The Lazarus hackers have been particularly fond of targeting decentralized platforms and projects, which have struggled to find adequate security solutions to keep them out. However, the primary approach to date has been social engineering rather than looking for vulnerabilities to exploit. The hackers have repeatedly scored by conducting elaborate fake employment offers, to include holding video interviews with insiders at defi platforms who were then somehow convinced to execute a malicious file or provide remote access in some way.
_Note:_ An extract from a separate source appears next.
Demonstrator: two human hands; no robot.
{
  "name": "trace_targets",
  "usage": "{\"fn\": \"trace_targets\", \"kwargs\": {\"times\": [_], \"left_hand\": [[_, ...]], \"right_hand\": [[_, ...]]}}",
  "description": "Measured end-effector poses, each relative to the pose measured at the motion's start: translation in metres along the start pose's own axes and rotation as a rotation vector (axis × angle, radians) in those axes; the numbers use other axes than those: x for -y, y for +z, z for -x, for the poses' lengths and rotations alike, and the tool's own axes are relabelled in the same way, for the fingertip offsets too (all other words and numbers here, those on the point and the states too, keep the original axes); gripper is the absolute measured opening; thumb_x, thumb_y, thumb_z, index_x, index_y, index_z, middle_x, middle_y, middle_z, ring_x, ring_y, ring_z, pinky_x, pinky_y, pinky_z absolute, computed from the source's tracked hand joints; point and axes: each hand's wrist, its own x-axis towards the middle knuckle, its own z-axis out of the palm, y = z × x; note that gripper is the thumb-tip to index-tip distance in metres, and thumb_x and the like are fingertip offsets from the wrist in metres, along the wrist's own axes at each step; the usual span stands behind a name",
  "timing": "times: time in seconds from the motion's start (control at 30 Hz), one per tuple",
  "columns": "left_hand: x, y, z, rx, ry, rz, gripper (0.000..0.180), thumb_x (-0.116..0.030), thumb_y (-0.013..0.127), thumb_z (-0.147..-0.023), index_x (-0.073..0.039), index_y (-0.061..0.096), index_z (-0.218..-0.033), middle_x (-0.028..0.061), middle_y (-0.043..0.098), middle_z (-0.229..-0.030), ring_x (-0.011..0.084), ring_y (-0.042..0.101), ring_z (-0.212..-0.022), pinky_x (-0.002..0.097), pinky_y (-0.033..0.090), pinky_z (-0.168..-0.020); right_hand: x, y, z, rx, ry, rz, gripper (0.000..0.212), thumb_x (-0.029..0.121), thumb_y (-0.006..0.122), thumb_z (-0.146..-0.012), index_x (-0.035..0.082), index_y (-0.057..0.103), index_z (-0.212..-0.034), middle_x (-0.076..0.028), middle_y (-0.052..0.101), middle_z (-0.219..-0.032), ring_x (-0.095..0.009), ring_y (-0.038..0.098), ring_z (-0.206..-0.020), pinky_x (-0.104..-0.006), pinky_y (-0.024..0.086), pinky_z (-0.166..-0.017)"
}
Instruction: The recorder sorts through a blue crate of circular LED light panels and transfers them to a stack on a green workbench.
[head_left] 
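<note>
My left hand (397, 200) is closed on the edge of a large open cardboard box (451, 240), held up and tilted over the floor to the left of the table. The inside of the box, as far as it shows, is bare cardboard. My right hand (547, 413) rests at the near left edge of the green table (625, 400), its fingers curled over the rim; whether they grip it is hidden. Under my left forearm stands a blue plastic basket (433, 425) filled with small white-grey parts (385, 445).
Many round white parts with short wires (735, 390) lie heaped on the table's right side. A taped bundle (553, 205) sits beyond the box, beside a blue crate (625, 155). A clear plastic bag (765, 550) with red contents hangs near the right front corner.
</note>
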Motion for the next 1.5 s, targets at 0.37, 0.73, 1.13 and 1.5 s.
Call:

The group has found success with malware, however, as Jared Smith (Distinguished Engineer, R&D Strategy at SecurityScorecard) notes: “Recent research by SecurityScorecard’s STRIKE team revealed direct links between the Lazarus Group and cryptocurrency theft tactics. One key technique observed by the group includes deploying malware that scans for cryptocurrency wallets such as Exodus, Atomic, and MetaMask across Windows, macOS, and Linux, extracting private keys. Additionally, the group exploits vulnerabilities in wallet infrastructure and manipulates transaction processes to steal funds. This attack underscores the persistent threat posed by state-sponsored groups like Lazarus, which have the resources and expertise to conduct highly sophisticated attacks. To defend against such threats, organizations must understand the group’s associated indicators of compromise (IOCs) and tactics, techniques, and procedures (TTPs). Additionally, implementing proactive security measures such as continuous monitoring, supply chain risk management, and incident response planning becomes crucial in enhancing an organization’s security posture to mitigate the risk of compromise.”